Using the listing below, copy exactly the lines from the one containing "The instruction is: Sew" to the one containing "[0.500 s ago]", both lines included, and no others.

**Available data:**
┄┄┄┄┄┄┄┄┄┄

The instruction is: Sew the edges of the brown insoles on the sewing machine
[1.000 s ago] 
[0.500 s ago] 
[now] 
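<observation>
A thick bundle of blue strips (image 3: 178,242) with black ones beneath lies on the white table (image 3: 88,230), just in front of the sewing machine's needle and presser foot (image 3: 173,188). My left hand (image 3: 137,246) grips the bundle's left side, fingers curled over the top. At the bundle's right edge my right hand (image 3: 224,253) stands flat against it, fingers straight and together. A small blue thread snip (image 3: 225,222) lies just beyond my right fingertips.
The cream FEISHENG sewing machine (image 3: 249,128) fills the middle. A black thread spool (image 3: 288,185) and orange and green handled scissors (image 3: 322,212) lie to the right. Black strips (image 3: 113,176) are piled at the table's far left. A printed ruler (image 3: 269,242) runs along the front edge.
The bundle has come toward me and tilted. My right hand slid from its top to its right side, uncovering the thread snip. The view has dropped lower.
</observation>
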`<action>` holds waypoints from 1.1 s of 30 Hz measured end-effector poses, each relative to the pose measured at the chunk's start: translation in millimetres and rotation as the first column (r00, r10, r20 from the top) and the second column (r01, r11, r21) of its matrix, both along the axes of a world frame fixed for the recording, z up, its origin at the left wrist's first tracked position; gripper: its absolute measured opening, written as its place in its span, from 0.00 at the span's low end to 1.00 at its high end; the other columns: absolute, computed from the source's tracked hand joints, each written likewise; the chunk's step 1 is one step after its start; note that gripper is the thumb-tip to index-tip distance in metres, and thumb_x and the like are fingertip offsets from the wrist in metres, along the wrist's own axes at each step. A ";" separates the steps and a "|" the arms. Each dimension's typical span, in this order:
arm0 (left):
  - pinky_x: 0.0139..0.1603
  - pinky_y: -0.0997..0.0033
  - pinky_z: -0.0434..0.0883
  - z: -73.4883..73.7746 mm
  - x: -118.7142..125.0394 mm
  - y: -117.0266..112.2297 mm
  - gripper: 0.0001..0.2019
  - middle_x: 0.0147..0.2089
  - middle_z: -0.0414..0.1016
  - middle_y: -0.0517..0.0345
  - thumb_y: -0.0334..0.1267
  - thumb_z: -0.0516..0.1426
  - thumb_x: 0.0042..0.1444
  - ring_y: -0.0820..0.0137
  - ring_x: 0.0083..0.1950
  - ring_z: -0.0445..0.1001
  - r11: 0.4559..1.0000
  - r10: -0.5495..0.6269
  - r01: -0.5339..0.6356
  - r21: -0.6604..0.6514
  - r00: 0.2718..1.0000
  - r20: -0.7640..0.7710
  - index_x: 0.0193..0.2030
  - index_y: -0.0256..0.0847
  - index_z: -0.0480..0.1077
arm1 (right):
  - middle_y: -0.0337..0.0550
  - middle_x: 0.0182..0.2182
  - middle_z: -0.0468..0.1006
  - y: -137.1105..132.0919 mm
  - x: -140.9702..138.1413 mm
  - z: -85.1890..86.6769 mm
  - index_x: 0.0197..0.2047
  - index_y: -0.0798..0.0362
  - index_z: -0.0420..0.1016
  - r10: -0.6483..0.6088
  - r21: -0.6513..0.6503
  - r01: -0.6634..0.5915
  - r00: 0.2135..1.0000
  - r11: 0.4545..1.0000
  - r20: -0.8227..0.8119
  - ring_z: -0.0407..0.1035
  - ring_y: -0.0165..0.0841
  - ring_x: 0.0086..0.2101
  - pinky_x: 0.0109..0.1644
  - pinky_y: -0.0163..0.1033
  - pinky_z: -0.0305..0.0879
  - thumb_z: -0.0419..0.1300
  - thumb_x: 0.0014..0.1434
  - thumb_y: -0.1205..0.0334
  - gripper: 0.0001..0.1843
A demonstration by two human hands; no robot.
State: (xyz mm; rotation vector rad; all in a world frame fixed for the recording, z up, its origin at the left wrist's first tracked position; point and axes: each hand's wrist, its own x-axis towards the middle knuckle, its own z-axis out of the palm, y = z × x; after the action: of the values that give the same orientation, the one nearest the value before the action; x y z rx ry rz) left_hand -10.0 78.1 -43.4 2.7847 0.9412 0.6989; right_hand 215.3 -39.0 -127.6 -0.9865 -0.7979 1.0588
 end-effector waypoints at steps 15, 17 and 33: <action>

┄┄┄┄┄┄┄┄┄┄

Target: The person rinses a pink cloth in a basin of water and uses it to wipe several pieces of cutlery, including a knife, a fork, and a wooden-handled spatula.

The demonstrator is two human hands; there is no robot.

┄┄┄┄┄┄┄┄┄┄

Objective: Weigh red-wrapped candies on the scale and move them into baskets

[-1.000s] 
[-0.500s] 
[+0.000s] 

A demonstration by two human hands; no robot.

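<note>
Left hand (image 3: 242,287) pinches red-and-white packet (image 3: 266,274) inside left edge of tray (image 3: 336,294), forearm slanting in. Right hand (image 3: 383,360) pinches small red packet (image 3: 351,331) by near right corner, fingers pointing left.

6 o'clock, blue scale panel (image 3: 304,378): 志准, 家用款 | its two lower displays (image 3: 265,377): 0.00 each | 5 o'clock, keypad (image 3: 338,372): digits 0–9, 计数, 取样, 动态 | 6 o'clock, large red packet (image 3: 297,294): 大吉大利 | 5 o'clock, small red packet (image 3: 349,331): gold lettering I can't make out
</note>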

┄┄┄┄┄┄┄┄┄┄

**Answer for the task:**
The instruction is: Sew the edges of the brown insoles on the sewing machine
[1.000 s ago] 
[0.500 s ago] 

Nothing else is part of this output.